She sniffed, nodded, and pressed her lips, which were salty
sweet and damp with her tears, to mine. I held her face between my hands and
drew back to look her in the eyes.

“I mean it, Babe; you’re safe, you’re free, and - as much as
it fucking kills me - if you ever want to go, I’d let you go… I want you to be
happy.”

She threw her arms around me, buried her face in the crook
between my neck and shoulder, and let loose with a few broken sobs.

“Please don’t,” she sniffed and I smiled and cuddled her
close. I knew what she meant but I think I needed to hear it anyways, so I
asked her…

“Please don’t what?”

“Please don’t ever let me go!” she cried, and I let her have
her tears. Didn’t ask her to stop, just made soothing noises and let her have a
good, strong cry. It was what my mom always used to do for my sister, and my
sister always bounced back better than ever, so what did I have to lose?

I held Dani while we soaked in the last of the warmth of the
setting sun and continued to hold her as the lightning bugs began their lazy
dance in the air around us. Dani’s sobs tapered off into the odd sniff, until
finally she lay against me, calm and quiet.

“Better?” I asked.

She nodded against my chest, “How did you know?”

“Had a sister.”

“Had?”

“My family and me, we don’t talk anymore. I’m the black
sheep.” I smiled in spite of this, and Dani chuckled.

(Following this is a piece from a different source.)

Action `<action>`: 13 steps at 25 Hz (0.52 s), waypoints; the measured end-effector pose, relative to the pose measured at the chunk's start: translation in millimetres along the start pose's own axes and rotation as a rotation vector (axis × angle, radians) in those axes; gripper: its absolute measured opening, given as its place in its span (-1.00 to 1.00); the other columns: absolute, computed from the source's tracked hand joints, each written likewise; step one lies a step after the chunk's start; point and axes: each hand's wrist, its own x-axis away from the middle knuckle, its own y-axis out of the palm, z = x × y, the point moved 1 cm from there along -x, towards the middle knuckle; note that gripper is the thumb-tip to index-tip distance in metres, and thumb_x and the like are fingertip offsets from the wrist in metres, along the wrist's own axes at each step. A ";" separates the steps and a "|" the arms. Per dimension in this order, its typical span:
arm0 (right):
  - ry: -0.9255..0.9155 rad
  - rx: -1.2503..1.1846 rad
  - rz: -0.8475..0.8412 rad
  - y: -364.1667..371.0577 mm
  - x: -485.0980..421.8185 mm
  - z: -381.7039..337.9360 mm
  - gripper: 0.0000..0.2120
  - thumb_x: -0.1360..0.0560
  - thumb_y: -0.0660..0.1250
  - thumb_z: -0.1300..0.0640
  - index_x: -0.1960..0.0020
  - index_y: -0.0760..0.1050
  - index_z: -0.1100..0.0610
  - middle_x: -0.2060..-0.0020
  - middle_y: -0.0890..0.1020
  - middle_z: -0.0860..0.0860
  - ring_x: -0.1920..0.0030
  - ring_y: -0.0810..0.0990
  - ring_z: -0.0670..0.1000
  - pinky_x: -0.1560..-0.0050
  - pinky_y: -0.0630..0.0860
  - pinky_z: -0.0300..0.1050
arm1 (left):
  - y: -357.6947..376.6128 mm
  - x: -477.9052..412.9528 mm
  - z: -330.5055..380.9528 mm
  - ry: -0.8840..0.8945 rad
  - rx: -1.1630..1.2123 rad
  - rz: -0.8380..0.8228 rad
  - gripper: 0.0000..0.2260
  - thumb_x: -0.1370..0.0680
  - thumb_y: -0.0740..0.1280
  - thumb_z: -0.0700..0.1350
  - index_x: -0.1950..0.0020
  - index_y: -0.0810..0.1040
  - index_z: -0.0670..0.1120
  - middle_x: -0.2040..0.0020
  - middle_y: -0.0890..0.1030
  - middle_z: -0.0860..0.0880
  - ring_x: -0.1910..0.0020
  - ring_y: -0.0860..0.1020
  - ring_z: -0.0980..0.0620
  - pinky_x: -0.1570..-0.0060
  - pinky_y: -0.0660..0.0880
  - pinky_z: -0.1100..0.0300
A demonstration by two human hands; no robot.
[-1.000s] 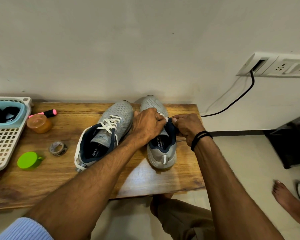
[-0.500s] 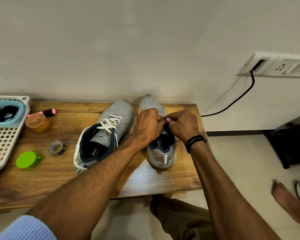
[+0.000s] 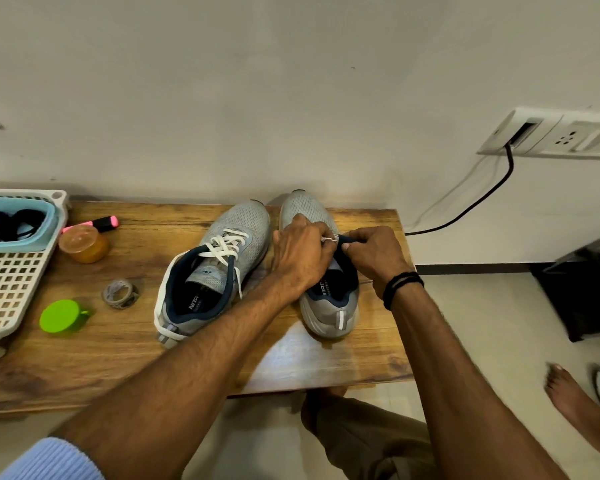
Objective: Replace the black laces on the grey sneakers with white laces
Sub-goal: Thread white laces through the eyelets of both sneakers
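Note:
Two grey sneakers stand on the wooden table [image 3: 125, 348], toes toward the wall. The left sneaker [image 3: 219, 268] is laced with a white lace [image 3: 227, 244], its ends hanging loose. Over the right sneaker [image 3: 326, 306] both hands work. My left hand [image 3: 300, 259] curls over the eyelet area and pinches a white lace [image 3: 329, 239]. My right hand [image 3: 374, 256] pinches the same lace close beside it, at the dark blue collar. The hands hide this shoe's eyelets. Black laces [image 3: 11, 221] lie in a blue tub [image 3: 21, 242] at the far left.
A white perforated basket [image 3: 11, 285] holds the blue tub. Near it lie a pink highlighter [image 3: 101, 223], an orange-lidded jar [image 3: 84, 244], a tape roll [image 3: 118, 293] and a green cap [image 3: 61, 315]. A black cable [image 3: 478, 199] runs from the wall socket. Someone's bare foot [image 3: 575, 407] is on the floor.
My right hand has moved left and forward until its fingertips meet the left hand's over the shoe. The left hand stayed on the tongue area. The sneakers have not shifted.

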 end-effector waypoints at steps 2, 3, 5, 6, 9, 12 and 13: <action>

“If only they knew their black sheep was really one serious
white knight.”

I laughed, how could I not? White Knight? Yeah, not on your
life. If only Dani knew the things I’d done, the lives I’d taken and the wrongs
I’d committed.

I shook my head, “Asshole, aluminum foil, remember?”

“Thirteen, I’m serious!” she cried and pushed off of me to
look at me through the dark, but that’s when she saw them, the lightning bugs,
swirling and twirling in their lazy dance along the edges of the lake. She
gasped, her eyes transfixed, and I smiled. I could watch her watch those little
flickering bugs by the light of the moon for hours, if not days.

“It’s so beautiful…” she murmured, her voice soft and demure
with wonder.

“Not half so beautiful as what I’m looking at,” my voice was
rough with just too much emotion as I stared at her beautiful face, artfully
sculpted by God himself. She turned and startled when she realized what I meant.

“Just tell me we’re okay, Baby Girl,” I said, and she
swallowed hard.

“Of course we are, Chris.” I sort of loved that she used my
real name, but didn’t have time to really soak it in because she wasn’t done.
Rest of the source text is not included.